> [INPUT MATERIAL]
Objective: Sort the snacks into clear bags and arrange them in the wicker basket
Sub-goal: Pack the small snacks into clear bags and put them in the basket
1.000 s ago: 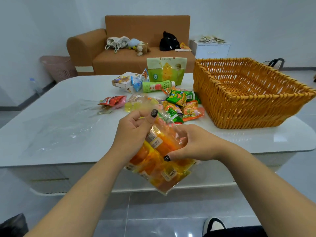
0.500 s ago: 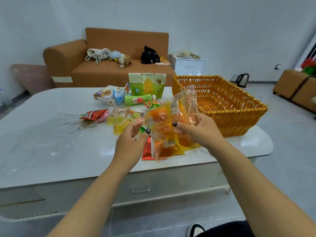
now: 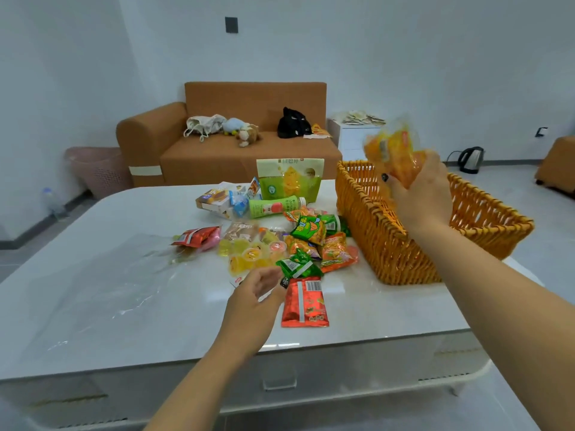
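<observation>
right hand (image 3: 420, 194) grips filled clear bag (image 3: 393, 150) | above wicker basket (image 3: 389, 244)

Bright, even, diffuse light fills the room, and shadows are faint. The glossy table (image 3: 367, 309) carries soft glare, strongest along its near edge. The bag (image 3: 392, 150) in the right hand (image 3: 420, 197) is smeared by motion blur. Wide-angle distortion bends the table's edges and stretches both forearms.
</observation>
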`<action>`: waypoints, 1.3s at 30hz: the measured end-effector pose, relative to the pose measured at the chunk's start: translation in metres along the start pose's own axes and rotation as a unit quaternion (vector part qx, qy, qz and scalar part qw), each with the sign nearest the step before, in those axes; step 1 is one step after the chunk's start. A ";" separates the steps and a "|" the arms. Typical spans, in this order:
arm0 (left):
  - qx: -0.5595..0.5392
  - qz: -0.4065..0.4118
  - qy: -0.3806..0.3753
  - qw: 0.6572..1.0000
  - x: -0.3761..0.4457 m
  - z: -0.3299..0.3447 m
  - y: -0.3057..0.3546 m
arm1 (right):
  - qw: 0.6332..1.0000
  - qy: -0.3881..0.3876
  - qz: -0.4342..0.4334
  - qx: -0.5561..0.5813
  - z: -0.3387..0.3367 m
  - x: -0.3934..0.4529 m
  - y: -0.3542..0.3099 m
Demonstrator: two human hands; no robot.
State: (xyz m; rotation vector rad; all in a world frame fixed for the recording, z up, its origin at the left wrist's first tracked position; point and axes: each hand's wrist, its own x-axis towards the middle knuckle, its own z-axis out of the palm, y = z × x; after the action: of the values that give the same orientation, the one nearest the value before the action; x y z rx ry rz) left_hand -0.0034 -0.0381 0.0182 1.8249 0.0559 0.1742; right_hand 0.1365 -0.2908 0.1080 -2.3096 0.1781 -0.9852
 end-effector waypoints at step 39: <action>0.025 -0.029 -0.055 0.998 0.017 0.002 -0.012 | 0.868 -0.421 0.111 -0.238 0.044 0.052 -0.007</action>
State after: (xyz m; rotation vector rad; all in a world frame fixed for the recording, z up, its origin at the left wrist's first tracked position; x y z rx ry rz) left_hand 0.0143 -0.0345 0.0072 1.8766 0.0360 0.0313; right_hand 0.2035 -0.2813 0.1205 -2.8516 0.3335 0.2747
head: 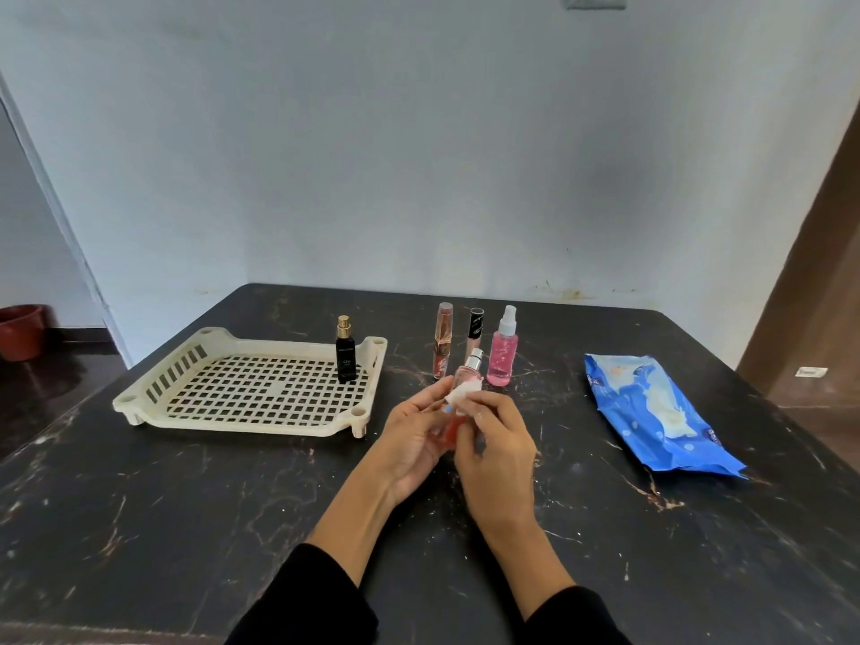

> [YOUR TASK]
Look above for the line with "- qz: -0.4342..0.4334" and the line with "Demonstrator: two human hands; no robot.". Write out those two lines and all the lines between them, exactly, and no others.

> [TASK OUTPUT]
  - qz: -0.4342..0.4334
  - qx: -0.5561..0.5813
  - z: -0.3387..0.3367 m
  - x: -0.3934..0.4529 m
  - y: -0.3542..0.3099 m
Demonstrator: two human hands; no robot.

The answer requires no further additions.